100 Days of Superheroes- Day 21: Robocop 2 (1990)

100 Days of Superheroes- Day 21: Robocop 2 (1990) 100 Days of Superheroes- Day 21: Robocop 2 (1990)

He's back and silly- wait did I say silly? I meant Badass...right?

Review Opinion
By ToDandy - Aug 19, 2011 03:08 PM EST
Filed Under: Robocop




Trailer:



"Robocop is now off waranty!"


The original Robocop quickly made the grade as a pulp culture icon, critical hit, and box office success. As with every superhero film this always acts as a greenlight to line up an entire trilogy/ franchise. Hell, even films that fail to do any three of these usually have people trying to push a trilogy. Either way a sequel was quickly underway.

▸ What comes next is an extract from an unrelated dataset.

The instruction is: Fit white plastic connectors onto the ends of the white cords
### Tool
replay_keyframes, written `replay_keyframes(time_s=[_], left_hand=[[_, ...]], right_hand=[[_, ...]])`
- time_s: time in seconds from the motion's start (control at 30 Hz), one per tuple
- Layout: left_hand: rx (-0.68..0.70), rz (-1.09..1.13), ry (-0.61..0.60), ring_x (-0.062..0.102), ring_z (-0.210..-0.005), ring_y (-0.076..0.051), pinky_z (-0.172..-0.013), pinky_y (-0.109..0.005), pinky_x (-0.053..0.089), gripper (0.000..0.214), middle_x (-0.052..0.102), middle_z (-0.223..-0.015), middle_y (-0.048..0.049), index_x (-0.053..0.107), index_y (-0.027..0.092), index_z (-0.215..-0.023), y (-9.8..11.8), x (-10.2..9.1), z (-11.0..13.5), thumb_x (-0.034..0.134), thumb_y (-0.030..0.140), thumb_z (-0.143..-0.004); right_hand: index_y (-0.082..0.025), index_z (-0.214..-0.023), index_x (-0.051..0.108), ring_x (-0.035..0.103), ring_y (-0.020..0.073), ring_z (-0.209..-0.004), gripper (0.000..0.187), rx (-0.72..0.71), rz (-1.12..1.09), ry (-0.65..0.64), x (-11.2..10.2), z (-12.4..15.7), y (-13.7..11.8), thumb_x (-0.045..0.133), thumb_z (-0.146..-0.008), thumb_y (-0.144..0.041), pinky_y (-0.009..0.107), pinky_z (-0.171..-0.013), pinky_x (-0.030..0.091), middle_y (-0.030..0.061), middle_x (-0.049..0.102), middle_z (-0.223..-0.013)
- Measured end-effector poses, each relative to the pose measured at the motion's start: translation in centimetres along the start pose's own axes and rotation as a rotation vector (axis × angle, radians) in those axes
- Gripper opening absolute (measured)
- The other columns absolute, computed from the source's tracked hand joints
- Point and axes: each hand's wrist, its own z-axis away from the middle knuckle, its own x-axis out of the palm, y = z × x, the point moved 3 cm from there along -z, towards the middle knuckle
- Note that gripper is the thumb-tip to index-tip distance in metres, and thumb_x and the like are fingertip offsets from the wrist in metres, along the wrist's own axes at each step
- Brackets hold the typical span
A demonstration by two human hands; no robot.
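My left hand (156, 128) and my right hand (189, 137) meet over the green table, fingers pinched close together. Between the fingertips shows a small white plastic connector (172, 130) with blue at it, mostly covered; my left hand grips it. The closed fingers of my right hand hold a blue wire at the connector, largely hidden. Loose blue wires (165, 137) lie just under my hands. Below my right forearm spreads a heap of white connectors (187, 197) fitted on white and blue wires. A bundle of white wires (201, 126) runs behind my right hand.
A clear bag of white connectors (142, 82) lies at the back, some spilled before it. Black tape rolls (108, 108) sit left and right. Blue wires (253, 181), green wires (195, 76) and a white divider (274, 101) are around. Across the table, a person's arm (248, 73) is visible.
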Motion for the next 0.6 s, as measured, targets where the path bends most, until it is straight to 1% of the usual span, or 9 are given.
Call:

The film kicks off to a strong opening. Featuring the city of Detroit in a state of chaos while the police force strikes yet again….or maybe it’s the same strike from the end of the first film. I’m not sure because the film isn’t clear on how long after the events of the first movie this one is. Anyways in his typical badass fashion Robocop busts up a drug operation and stops an armed robbery.



Afterwards the audience learns what is really going on. Robocop has been cracking down on the selling of a dangerous fictional drug called Nuke, manufactured by the lead villain Cain. Meanwhile OCP is back to their douchebag routines as they attempt to create an all new Robocop while scamming to foreclose all of Detroit due to debt.

This is the part that kind of confuses me. The film makes it clear that OCP is the one that deliberately created the Police Strike, wanting to create more chaos and cause the city to give into their demands. In fact they even go out of their way to mess up Robocop #1 so he cannot do his job…..so why are they trying to create a new Robocop if they aren’t even using the first one?



Maybe they are just put him in storage for later mass production. I don’t know, I can only make guess. But on the surface they seem to be two conflicting schemes that don’t intersect very well. The person heading this seemingly pointless operation is a woman by the name of Dr. Faxx, who thinks a new Robocop is perfect for a psychopath, and begins to obsess using the villainous Cain for her new robot model. This all builds into the predictable showdown between the super powered cyborgs.

Peter Weller returns in the lead role as Robocop. He is as good as ever and they add to his character well in the beginning, building on his loss of humanity as he deals with facing his past wife, who is suing OCP because he keeps driving past her house. It does a great job in what little it has. Fortunately all this character building crap had to be sacrificed for some stellar slapstick scenes (<- Please note sarcasm).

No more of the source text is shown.